*What to do*:
From the first line to the last, reproduce the material exactly.

Stored data section start

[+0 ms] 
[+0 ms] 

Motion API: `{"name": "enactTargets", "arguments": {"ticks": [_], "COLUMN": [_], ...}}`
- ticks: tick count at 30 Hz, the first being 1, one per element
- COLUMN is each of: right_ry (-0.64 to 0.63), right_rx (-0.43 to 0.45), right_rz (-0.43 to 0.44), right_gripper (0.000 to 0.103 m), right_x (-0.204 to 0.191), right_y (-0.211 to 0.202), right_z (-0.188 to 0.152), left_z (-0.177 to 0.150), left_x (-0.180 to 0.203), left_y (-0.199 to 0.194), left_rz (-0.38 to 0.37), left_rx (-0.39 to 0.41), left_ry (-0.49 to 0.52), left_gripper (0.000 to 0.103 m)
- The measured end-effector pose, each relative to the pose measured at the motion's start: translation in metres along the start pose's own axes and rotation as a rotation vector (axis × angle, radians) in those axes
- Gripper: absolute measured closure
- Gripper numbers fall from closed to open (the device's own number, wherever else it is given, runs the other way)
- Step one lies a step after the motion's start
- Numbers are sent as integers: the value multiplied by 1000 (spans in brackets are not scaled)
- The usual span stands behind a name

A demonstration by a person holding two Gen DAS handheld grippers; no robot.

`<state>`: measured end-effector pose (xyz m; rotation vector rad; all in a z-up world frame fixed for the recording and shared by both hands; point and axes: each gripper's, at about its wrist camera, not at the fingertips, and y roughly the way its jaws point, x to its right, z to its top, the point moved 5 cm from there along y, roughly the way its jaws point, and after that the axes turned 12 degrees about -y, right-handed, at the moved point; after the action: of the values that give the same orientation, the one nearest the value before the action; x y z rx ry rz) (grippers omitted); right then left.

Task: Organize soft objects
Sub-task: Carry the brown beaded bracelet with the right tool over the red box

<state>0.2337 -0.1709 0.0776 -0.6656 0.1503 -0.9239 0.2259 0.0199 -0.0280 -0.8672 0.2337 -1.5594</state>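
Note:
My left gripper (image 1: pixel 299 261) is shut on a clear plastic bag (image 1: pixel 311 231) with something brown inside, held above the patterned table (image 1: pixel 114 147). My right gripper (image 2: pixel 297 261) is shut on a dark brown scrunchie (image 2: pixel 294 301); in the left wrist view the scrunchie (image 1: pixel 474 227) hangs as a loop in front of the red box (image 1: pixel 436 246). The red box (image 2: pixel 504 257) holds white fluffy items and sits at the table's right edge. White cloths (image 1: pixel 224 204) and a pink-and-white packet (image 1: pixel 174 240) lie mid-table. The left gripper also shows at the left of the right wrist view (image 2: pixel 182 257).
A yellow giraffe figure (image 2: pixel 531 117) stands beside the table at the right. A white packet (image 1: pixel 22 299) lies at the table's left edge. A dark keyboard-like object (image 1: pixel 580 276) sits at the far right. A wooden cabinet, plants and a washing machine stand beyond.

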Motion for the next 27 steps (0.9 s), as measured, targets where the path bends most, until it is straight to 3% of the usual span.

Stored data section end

*Written response*:
[+0 ms] 
[+0 ms] 

Motion API: `{"name": "enactTargets", "arguments": {"ticks": [_], "COLUMN": [_], ...}}`
- ticks: tick count at 30 Hz, the first being 1, one per element
- COLUMN is each of: right_ry (-0.64 to 0.63), right_rx (-0.43 to 0.45), right_rz (-0.43 to 0.44), right_gripper (0.000 to 0.103 m), right_x (-0.204 to 0.191), right_y (-0.211 to 0.202), right_z (-0.188 to 0.152), left_z (-0.177 to 0.150), left_x (-0.180 to 0.203), left_y (-0.199 to 0.194), left_rz (-0.38 to 0.37), left_rx (-0.39 to 0.41), left_ry (-0.49 to 0.52), left_gripper (0.000 to 0.103 m)
- The measured end-effector pose, each relative to the pose measured at the motion's start: translation in metres along the start pose's own axes and rotation as a rotation vector (axis × angle, radians) in those axes
- Gripper: absolute measured closure
- Gripper numbers fall from closed to open (the device's own number, wherever else it is given, runs the other way)
- Step one lies a step after the motion's start
- Numbers are sent as integers: the value multiplied by 1000 (spans in brackets are not scaled)
- The usual span stands behind a name

A demonstration by a person holding two Gen DAS handheld grippers; no robot.

`<state>`: measured end-effector pose (xyz m; rotation vector rad; all in a z-up world frame fixed for the recording and shared by both hands; point and axes: each gripper's, at about its wrist camera, not at the fingertips, and y roughly the way its jaws point, x to its right, z to its top, the point moved 5 cm from there along y, roughly the way its jaws point, and after that the axes turned 12 degrees about -y, right-handed, at the moved point; after the action: of the values that give the same orientation, the one nearest the value before the action; x y z rx ry rz) (grippers omitted); right then left.

Task: Organize soft objects
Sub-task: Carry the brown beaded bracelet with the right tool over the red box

<state>0.2337 -0.1709 0.0776 -0.6656 0.1503 -0.9239 0.2259 0.0199 -0.0280 -0.8672 0.2337 -1.5594</state>
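Note:
My left gripper (image 1: pixel 299 261) is shut on a clear plastic bag (image 1: pixel 311 231) with something brown inside, held above the patterned table (image 1: pixel 114 147). My right gripper (image 2: pixel 297 261) is shut on a dark brown scrunchie (image 2: pixel 294 301); in the left wrist view the scrunchie (image 1: pixel 474 227) hangs as a loop in front of the red box (image 1: pixel 436 246). The red box (image 2: pixel 504 257) holds white fluffy items and sits at the table's right edge. White cloths (image 1: pixel 224 204) and a pink-and-white packet (image 1: pixel 174 240) lie mid-table. The left gripper also shows at the left of the right wrist view (image 2: pixel 182 257).
A yellow giraffe figure (image 2: pixel 531 117) stands beside the table at the right. A white packet (image 1: pixel 22 299) lies at the table's left edge. A dark keyboard-like object (image 1: pixel 580 276) sits at the far right. A wooden cabinet, plants and a washing machine stand beyond.
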
Motion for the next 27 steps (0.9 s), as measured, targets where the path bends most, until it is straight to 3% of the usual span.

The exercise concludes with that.